Confesso que não sou um grande fã de Miyazaki, embora tenha assistido alguns filmes do Ghibli. Reconheço sua importância para a indústria dos animês. Eu entendo o seu ponto de vista, conhecendo suas fortes opiniões, mas achei essa comparação extremamente exagerada. E digo com propriedade por ser fã de Ultraman.

Confesso que já tive minha fase de vício por TV na minha infância, mas era por mero entusiasmo de uma criança dos anos 90 que curtia programas infantis da época, especialmente dos heróis japoneses. Partindo da premissa de Miyazaki, Jaspion e cia “arruinaram minha vida”, mesmo também tendo outros hobbies fora das telinhas.

Os filmes de Miyazaki e Ultraman possuem elementos em comum: falam sobre realidade, fantasia e transmitem valores. Obviamente, com estilos próprios. Eu poderia tratar aqui sobre os efeitos que o cinema poderia fazer com as crianças e responsabilizar algum super-herói da Marvel ou da DC por algum tipo de ponto de inflexão, mas não me deterei nisso. Existem casos e casos e não podemos generalizar, pois isso não seria uma análise e sim um mero pretexto ou birra por não gostar de algum tipo de produção.

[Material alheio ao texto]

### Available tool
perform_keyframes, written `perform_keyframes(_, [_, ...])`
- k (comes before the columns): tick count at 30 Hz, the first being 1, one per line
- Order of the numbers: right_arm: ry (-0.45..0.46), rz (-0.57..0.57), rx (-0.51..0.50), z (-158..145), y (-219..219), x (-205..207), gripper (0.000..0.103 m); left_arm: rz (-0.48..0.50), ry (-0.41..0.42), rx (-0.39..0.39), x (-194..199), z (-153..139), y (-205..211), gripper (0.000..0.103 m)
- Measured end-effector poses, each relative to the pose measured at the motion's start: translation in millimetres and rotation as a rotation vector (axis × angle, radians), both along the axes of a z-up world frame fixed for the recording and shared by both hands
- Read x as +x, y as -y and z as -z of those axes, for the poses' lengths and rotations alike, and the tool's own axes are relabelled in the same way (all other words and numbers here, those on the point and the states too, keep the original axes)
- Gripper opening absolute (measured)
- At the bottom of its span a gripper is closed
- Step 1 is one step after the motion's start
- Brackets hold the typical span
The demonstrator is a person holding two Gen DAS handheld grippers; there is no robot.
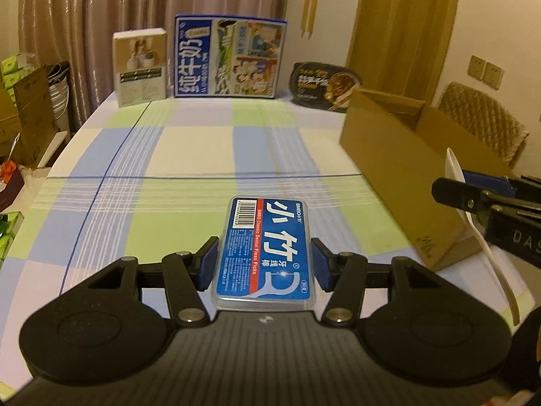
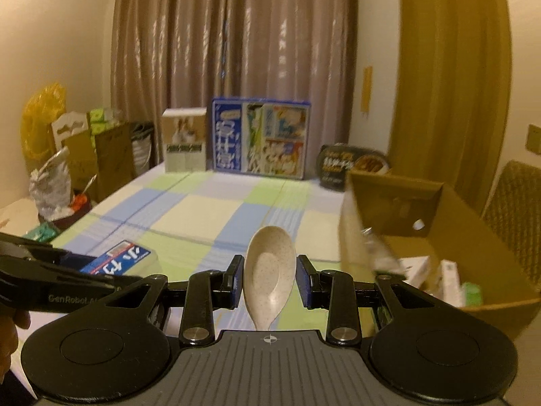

Miyazaki está no seu direito de detestar Ultraman, por qualquer que seja o motivo. O problema é que antes de qualquer embasamento, ele deveria ter um conhecimento prévio sobre a série. A verdade é que a franquia segue atravessando gerações e são inúmeros os episódios que falam sobre coragem, determinação, esperança, etc. Basta procurar.

Nunca é demais tomar como exemplo Os Cinco Mandamentos Ultra: Não ir pra escola com fome; Pular da cama ao nascer do sol num dia bonito; Tomar cuidado com os carros quando passar na rua; Não se aproveitar dos outros; Brincar descalço no chão. Ensinamentos simples e que qualquer criança, em tenra idade, pode carregá-los pra si e por toda a vida. Tais foram apresentados no último episódio de O Regresso de Ultraman (1971~72).

Imagem: Mandamentos Ultra.

Os Cinco Mandamentos Ultra ensinados por Jack no final de O Regresso de Ultraman | Foto: Divulgação

Bem como outras séries tokusatsu, Ultraman sempre enfatizou o valor da amizade, da honra, da ética, do respeito ao próximo, etc. Aliás, esse tipo de produção sempre passou lições como essas de maneira sutil, mesmo que o estilo de algumas séries mais antigas tivessem enredos com situações mais fortes, dramáticas e até mesmo violentas.

A Tsuburaya foi importante em crises como o terremoto e tsunami de 2011 e agora com a pandemia da COVID-19. A Ultraman Foundation foi criada por causa da primeira situação e vem cumprindo o propósito de fazer as crianças sorrirem.

Hoje, com a pandemia ainda em curso, a mesma fundação promove atualmente um especial com episódios selecionados da franquia no YouTube, todos com mensagens propositivas e que agreguem às crianças, enquanto há distanciamento social.

Eu mesmo fui testemunha ocular de um espetáculo de Ultraman, realizado na edição de 2019 do Anime Friends. Eu vi crianças com seus pais atentos à trama, torcendo pelos heróis e até mesmo erguendo os braços para invocar a luz de Ultra, para ajudá-los em mais uma batalha contra Belial. Ver várias famílias unidas, no meio de fãs hardcore, não tem preço.

Em parte, a preocupação de Miyazaki pode ser legítima – considerando que sua geração é diferente da nossa e de nossos pais, e levando em conta também a sua implicância. Mas é preciso compreender o que é a franquia, antes de tudo. Ultraman não é ruim como o cineasta deve pensar e é um bom entretenimento para crianças de 8 a 80, assim também como os seus filmes.